Pull from Amazon S3¶
Amazon Simple Storage Service (Amazon S3) stores customer data files of any size in any file formats.
Amperity can pull data from Amazon S3. A common scenario: a file is output from a customer data source with a consistent datestamp pattern appended to a static file name, added to an Amazon S3 bucket, and then updated on a regular basis. Amazon S3 can be a source for any number of file types and formats. A courier can be configured to ingest multiple file types and formats as a fileset.
This topic describes the steps that are required to pull files in any supported format to Amperity from Amazon S3:
Get details¶
Amperity can be configured to pull data from Amazon S3. This may be done using cross-account role assumption (recommended) or by using IAM credentials.
Use cross-account roles¶
Amperity prefers to pull data from customer-managed cloud storage. This approach ensures that customers can:
Use cross-account role assumption to manage access to data
Directly manage the files that are made available
Modify access without requiring involvement by Amperity; access may be revoked at any time by either Amazon AWS account, after which data sharing ends immediately
Directly troubleshoot incomplete or missing files
Amperity recommends to use cross-account role assumption to manage access to customer-managed cloud storage in Amazon S3. This allows managed security policies to control access to data.
After setting up cross-account role assumption, a list of files (by filename and file type), along with any sample files, must be made available to allow for feed creation. These files may be placed directly into the shared location after cross-account role assumption is configured.
Can I use an Amazon AWS Access Point?
Yes, but with the following limitations:
The direction of access is Amperity access files that are located in a customer-managed Amazon S3 bucket
A credential-free role-to-role access pattern is used
Traffic is not restricted to VPC-only
To send data to Amperity using cross-account role assumption
The following steps describe how to configure Amperity to use cross-account role assumption to pull data from (or push data to) a customer-managed Amazon S3 bucket.
Important
These steps require configuration changes to customer-managed Amazon AWS accounts and must be done by users with administrative access.
Select the iam-role-to-role credential type.

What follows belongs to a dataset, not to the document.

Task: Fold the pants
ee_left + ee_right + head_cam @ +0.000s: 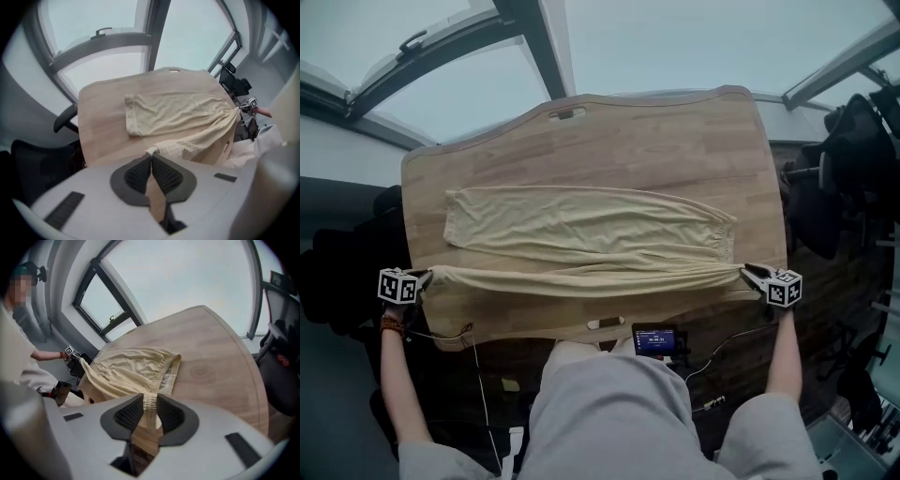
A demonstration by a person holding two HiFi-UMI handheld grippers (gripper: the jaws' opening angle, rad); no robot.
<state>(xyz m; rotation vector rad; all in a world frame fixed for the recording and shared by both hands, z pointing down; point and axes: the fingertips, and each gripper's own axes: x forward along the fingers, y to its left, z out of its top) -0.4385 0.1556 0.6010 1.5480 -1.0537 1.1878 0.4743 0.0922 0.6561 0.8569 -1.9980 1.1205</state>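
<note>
Pale yellow pants [581,230] lie lengthwise across the wooden table [675,150], hems at the left and gathered waistband at the right. The far leg rests flat. The near leg is lifted and stretched taut between my two grippers along the table's front edge. At the left end my left gripper [427,278] is shut on the hem corner [151,151], pads pressed together on the cloth. My right gripper [748,274] is shut on the elastic waistband [149,401], which runs between its pads. Both marker cubes sit just off the table's side edges.
A small device with a lit screen [654,339] and cables sit at the table's near edge by the person's lap. Black office chairs stand to the right [853,159] and left [65,119]. Windows rise behind the table's far edge.
</note>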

The Amazon Resource Name (ARN) for Amperity is automatically provided.
Enter the ARN for IAM role that is used to access the customer-managed Amazon S3 bucket.
The external ID that is used to access the customer-managed Amazon S3 is automatically provided.
Enter the name of the customer-managed Amazon S3 bucket.
Review the sample policy, and then add it as a trusted policy to the IAM role that is used to manage access to the customer-managed Amazon S3 bucket. This is unique to your tenant, but will be similar to:
{ "Statement": [ { "Sid": "AllowAmperityAccess", "Effect": "Allow", "Principal": { "AWS": "arn:aws:iam::485692797166:role/prod/amperity-prod-plugin" }, "Action": "sts:AssumeRole", "Condition": { "StringEquals": { "sts:ExternalId": "fad53f02ec022ddac9c99d4b2f39fc39ad451ed46b841648e1f28c94e1b36a0a" } } } ] }
Use credentials¶
Amazon S3 requires the following configuration details:
The IAM access key.
The IAM secret key.
The Amazon Resource Name (ARN) for a role with cross-account role assumption. (This is the recommended way to define access to customer-managed Amazon S3 buckets.)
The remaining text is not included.